Most jazz reviewers (including this one) have taken occasion during recent months to comment on the emergence of Thelonious Monk as the dominant jazz pianist of the year – an emergence and acceptance which, most of us feel, was long overdue.

Most have found, too, that Monk’s dominance has come about because of a general rise in the level of hornmen. Ten years ago when the “jazz greats” of the modern era were at their height, few of them could play with Monk; today your modern hornman has learned to think the way Monk thinks, to hear his harmonies (his own private scale, one might almost say) and to utilize it as Monk does.

Among the hornmen most successfully influenced by Monk is Johnny Griffin, the young Chicago tenor who worked with the Monk quartet at New York’s Five Spot last year and who opens Tuesday at the Jazz Workshop. Until his association with Monk, Griffin was just another fast, modern, hard tenor.

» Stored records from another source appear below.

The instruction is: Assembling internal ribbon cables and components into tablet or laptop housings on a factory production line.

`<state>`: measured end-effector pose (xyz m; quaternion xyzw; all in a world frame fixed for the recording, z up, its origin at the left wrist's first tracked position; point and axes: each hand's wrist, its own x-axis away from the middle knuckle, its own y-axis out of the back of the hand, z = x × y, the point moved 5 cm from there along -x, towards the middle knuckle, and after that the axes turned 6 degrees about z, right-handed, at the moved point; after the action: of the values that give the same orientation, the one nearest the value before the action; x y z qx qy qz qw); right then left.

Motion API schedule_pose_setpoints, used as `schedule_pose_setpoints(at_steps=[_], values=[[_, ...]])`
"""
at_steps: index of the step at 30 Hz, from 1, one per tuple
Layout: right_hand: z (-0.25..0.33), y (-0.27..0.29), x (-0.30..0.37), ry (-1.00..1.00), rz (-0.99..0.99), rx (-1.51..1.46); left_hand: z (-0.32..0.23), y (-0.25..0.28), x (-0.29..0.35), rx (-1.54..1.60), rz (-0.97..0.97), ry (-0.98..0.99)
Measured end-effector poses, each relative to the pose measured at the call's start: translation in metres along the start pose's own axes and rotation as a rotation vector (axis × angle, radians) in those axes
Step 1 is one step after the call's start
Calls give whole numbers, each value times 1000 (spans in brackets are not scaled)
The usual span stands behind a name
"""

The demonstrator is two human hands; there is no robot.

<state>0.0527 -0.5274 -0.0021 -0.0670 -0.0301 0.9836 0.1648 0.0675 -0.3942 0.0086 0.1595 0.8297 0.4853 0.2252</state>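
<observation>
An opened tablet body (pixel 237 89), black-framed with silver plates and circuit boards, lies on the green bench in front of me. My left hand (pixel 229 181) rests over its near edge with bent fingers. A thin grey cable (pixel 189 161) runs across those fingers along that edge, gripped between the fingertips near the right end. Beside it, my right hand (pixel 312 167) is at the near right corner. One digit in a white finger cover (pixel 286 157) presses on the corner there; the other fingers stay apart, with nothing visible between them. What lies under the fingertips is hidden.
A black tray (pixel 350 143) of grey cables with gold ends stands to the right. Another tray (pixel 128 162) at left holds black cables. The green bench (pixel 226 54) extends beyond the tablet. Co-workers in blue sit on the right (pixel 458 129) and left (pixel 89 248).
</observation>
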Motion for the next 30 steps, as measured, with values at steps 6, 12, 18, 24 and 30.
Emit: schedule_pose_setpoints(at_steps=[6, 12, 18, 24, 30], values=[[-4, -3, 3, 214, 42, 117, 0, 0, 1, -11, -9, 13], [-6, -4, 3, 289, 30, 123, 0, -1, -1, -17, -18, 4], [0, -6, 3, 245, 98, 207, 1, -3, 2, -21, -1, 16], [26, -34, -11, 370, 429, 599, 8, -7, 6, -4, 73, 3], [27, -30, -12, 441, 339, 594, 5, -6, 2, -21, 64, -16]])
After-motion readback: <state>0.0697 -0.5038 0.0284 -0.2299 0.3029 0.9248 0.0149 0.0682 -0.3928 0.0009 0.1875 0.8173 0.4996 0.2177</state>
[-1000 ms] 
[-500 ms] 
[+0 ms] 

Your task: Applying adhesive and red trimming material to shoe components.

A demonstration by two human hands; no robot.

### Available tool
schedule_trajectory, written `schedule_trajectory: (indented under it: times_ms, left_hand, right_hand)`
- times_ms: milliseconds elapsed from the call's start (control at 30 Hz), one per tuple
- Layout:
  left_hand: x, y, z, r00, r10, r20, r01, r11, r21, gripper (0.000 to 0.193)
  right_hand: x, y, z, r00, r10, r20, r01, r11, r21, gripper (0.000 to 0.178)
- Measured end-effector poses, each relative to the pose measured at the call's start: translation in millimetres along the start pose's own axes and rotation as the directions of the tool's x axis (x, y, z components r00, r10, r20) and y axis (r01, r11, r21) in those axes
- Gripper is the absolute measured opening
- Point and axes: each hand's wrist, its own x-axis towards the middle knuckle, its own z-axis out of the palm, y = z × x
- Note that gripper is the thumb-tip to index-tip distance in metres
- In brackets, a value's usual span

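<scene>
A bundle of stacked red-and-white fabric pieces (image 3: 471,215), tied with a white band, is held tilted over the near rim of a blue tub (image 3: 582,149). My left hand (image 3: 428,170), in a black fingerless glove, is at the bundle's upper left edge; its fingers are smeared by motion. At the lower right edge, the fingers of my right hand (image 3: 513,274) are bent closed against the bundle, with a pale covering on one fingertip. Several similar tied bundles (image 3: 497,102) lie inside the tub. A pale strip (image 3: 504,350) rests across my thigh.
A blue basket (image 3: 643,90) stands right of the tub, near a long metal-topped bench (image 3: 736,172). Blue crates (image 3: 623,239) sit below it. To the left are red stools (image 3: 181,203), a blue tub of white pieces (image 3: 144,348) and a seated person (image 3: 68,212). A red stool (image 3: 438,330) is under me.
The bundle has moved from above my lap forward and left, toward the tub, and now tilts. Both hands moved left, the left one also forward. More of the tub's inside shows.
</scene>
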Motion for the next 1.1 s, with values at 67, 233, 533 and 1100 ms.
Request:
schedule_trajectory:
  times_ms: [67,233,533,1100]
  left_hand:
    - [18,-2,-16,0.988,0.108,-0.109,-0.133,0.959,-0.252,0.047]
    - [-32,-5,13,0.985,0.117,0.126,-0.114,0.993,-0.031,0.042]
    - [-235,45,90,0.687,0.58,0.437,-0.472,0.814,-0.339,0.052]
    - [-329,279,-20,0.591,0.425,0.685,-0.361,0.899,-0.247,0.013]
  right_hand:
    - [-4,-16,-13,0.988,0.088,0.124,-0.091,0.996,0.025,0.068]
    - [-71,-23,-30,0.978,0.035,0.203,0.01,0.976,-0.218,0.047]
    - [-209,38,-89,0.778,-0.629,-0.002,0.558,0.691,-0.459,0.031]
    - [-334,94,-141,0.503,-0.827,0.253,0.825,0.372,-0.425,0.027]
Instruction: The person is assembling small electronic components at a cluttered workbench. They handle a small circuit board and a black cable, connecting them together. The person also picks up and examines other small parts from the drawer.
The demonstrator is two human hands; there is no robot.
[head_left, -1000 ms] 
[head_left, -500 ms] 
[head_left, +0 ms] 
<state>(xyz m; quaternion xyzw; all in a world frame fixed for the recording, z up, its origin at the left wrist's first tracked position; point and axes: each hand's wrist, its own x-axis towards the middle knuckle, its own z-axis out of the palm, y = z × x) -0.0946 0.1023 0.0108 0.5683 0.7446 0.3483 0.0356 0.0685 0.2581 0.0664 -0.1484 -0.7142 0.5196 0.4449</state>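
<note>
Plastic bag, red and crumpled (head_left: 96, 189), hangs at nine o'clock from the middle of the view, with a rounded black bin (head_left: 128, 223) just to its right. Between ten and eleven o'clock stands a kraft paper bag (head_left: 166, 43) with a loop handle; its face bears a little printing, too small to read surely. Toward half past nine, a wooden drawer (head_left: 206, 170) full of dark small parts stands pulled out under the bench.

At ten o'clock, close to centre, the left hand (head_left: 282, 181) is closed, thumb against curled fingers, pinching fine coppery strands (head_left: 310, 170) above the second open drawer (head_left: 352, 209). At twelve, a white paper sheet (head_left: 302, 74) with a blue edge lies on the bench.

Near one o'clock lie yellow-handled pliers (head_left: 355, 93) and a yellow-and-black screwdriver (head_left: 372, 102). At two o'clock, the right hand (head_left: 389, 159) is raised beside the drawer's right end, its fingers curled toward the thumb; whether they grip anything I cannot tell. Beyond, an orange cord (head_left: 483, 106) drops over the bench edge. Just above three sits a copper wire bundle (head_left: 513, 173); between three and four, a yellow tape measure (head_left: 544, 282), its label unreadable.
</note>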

Today he would rank, I should say, very near to Coltrane and Stitt among the top tenor men-and there are times when I would place him above “Train.”

One of these times is recorded in a new Riverside release by the Monk Quartet entitled Misterioso (RLP 12-279); at the moment (after some dozen hearings) I am inclined to rate it as one of the best two or three records of the last year. Here, for perhaps the first time in his career, Monk has the advantage of a tenor who thinks as he does and who transmits that thought to his instrument as no other tenor man does. As an illustration, take the track Just a Gigolo: See how Monk transforms the rather dull, overworked tune into something sharp and satiric and a little sad. Then follow it with the title tune Misterioso and see how the two of them do the same thing with the simple piano finger exercise upon which it is based.

This may be the most important album since Bird died.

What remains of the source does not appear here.